Work instruction ▸ What lines in the records below contain the string "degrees"? Copy every one.

Provided records ▸

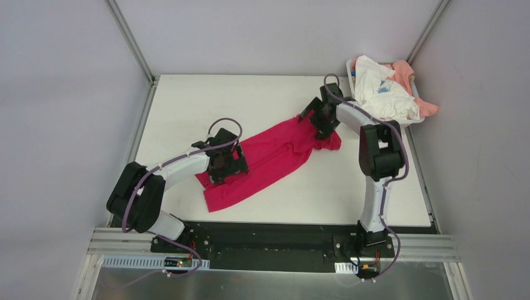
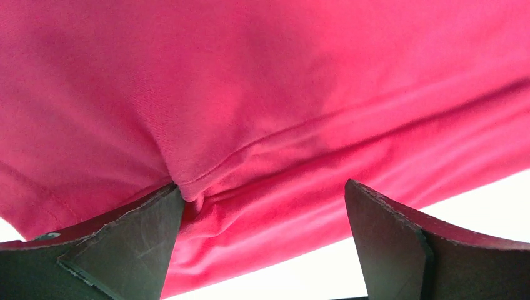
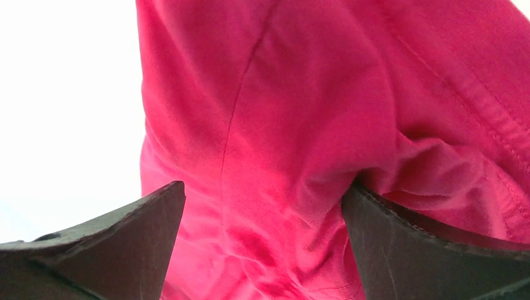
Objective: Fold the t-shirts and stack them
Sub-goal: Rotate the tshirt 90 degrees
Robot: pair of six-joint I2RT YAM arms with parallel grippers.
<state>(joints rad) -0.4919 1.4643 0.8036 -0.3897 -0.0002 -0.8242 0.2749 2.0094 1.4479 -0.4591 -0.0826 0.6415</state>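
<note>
A magenta-red t-shirt (image 1: 275, 153) lies stretched in a diagonal band across the middle of the white table. My left gripper (image 1: 228, 164) is low over its near-left part. In the left wrist view the gripper (image 2: 262, 187) is open, with the shirt (image 2: 250, 94) and its hem against the left finger (image 2: 137, 237). My right gripper (image 1: 322, 123) is at the shirt's bunched far-right end. In the right wrist view it (image 3: 264, 187) is open, with rumpled red cloth (image 3: 300, 94) between the fingers. White t-shirts (image 1: 381, 90) and a peach-pink one (image 1: 406, 72) are piled in the basket.
A white plastic basket (image 1: 354, 81) stands at the table's far right corner, just behind the right gripper. Grey walls with metal posts close in the table (image 1: 187, 100) on the left, back and right. The arm bases sit at the near edge.
</note>
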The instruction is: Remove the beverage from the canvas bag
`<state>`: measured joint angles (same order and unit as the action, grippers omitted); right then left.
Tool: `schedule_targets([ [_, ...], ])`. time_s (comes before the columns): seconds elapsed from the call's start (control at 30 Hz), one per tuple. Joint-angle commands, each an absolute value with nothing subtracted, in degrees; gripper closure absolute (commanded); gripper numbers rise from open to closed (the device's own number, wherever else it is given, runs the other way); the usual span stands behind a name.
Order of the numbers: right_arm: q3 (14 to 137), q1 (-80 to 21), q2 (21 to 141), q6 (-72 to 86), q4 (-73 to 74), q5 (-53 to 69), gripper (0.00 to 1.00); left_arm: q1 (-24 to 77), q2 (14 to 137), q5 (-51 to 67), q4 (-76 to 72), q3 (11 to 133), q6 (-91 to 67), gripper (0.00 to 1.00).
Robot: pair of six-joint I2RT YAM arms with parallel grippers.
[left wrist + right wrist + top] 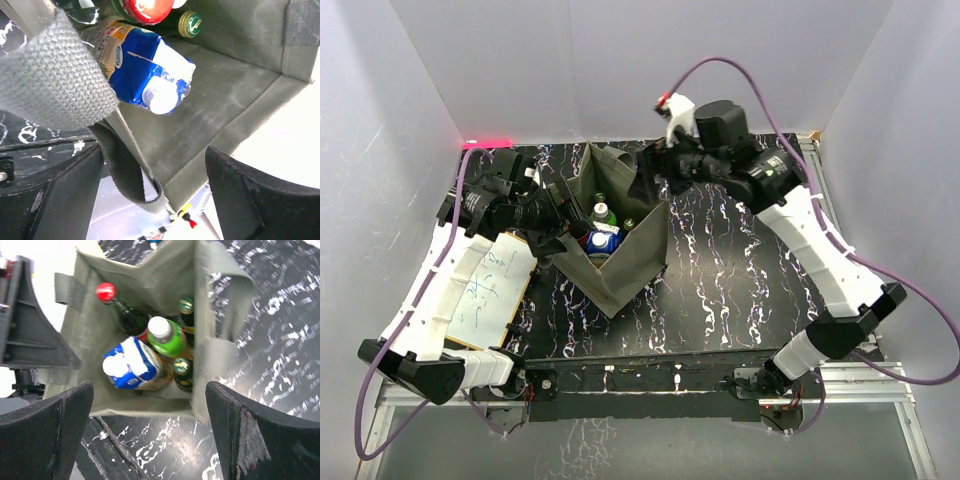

Response to this exercise ▸
Sub-goal: Rotate the tshirt 90 degrees
Tool: `schedule_targets([ [_, ...], ])`. time_s (comes before the columns): seconds elapsed from the call's start (control at 30 Hz), one per tuple. Joint-angle commands, each an absolute value with nothing subtracted, in degrees; gripper closure absolute (commanded); gripper numbers rise from open to closed (the device's own number, wherever else it is given, runs the other way); the usual span stands behind a name.

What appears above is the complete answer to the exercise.